What exactly do you mean by "lost when buying soft plastics"? When you get started fishing....Its hard to know what works and what doesn't. You've got a good start by just buying a few things and trying them out. Every body of water is different, what works on one lake might not work as well on another. It will take awhile to figure out what works on the water you fish. The best thing I might suggest is get familiar with fishing a texas rig(https://www.wikihow.com/Texas-Rig-a-Plastic-Worm). Then from there, just go out one day....choose 4-5 different plastic baits you got, and make yourself use each of them for a certain amount of time(1-2hours or something). By doing this, you'll either figure out what works good, or what doesn't work. 

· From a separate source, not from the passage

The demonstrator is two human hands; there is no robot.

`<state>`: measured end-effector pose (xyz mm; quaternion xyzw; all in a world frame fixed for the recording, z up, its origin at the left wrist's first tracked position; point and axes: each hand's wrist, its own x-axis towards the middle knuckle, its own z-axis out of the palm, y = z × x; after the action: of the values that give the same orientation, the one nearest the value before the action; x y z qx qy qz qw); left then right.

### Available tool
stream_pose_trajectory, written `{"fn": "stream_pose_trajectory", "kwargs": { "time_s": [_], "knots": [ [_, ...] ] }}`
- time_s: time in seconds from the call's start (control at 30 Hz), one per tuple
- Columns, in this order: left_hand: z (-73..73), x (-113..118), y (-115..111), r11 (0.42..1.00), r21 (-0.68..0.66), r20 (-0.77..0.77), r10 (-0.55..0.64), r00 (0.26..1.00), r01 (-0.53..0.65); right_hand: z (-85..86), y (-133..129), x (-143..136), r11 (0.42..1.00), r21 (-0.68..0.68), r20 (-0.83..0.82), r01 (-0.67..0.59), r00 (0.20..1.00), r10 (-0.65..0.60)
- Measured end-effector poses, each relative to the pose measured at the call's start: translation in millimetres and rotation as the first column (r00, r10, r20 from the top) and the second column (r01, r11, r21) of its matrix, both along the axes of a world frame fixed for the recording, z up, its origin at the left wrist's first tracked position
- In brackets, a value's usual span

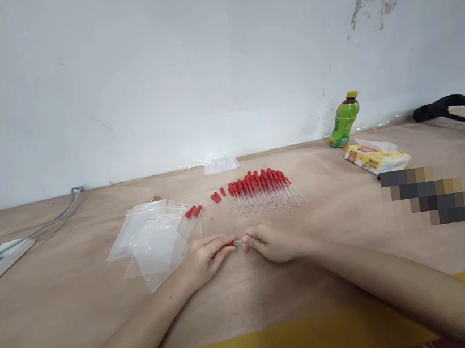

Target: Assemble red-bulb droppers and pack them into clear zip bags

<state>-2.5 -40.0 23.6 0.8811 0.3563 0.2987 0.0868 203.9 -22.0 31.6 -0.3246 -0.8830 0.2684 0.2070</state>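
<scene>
My left hand (209,257) pinches a red rubber bulb (229,243) near the middle of the table. Close on its right, my right hand (269,241) holds a thin clear tube (238,243) that meets the bulb; most of the tube is hidden by the fingers. Beyond the hands lies a pile of droppers (259,184) with red bulbs and clear stems, the bulbs toward the wall. Two loose red bulbs (193,211) rest at the edge of the clear plastic bags (155,238), left of the pile, with a few thin clear tubes (204,217) beside them.
At the back right, a green bottle (344,120) leans beside a yellow tissue pack (376,157). A black frame (455,105) lies farther right. A white power strip (1,258) with a grey cable sits at the left. Another small bag (221,166) lies by the wall.
</scene>
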Motion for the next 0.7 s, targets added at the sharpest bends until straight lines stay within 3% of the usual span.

I have found you can really go nuts with buying plastic baits. Best thing I think to do is keep it simple.....Use what you got at the moment....figure out what doesn't work and set them back. If you find one that works pretty good....you might look at that same bait, in maybe a couple different colors. I fish a texas rig probably at least 75% of the time when I fish. I have maybe 5-6 individual baits that I pick from. Just keep it simple....Use what you got, figure out if they work good, if not....toss them back out of the way and switch to something else. But remember.....you can just judge them by using them only 15 minutes and saying they don't work. It will take awhile. Trial and error.


----------



## Brine (Jul 28, 2009)

You have enough plastics to catch plenty of fish right now. No sense in buying a bunch more until you learn to use what you've got. 

Buy a few jigheads, drop shot rigs, carolina rigs, split shots...etc....and you can fish all of your plastics alot of different ways. 

Buying new tackle is easy and is not the best answer for a new angler in catching fish. Belive me, I know #-o . In fact, it more often makes you fish unproductive water that much harder. 

Eliminating unproductive water and spending most of your time fishing where the fish are is the hard part. You can fish the plastics you have right now alot of different ways and catch fish right now. In fact, once you find fish you will find that they can be caught on numerous lures. 

Doesn't matter what plastic you have tied on if you're not fishing where the fish are.


----------



## BassAddict (Jul 28, 2009)

chartreusetea said:


> I dont have amny soft plastics in my arsenal to use when it comes to bass fishing. I am very lost when it comes to buying lures of all that sort. The only thing I have in my tackle box is some white flukes, culprit worms, brush hogs (red), and baby brush hogs (candy). I was wondering, what other soft plastics are good for bass fishing? I tried using senko worms, by wacky rigging them, but I am still lost when it comes to buying soft plastics, or hard plastics. If you could help me, I will greatly appreciate it!



Most of the soft plastics you have are technique spacific, IMO you need to stick to one technequie and build off that. A texas rigged senko is really the most veristal bait out there, you can swim them, flip them into heavy cover, work em like a jerk bait, or just let em sit there and do nothing except give them a twitch every now and then and they will catch fish (provideing you are fishing waters that contain fish) For colors id stick to the three basic colors familys: Bait fish colors which are for lack of better words "something sparkley" to minick a bait fish swimming through the water. Crawfishs colors which are your browns and greens, and trigger colors which are your bright ugly colors like chartruse and such.


----------



## poolie (Jul 28, 2009)

As bubba said, read up on the texas-rigged style of worm fishing. It's simple, it works and about a zillion bass have been caught that way. Nothing fancy is required.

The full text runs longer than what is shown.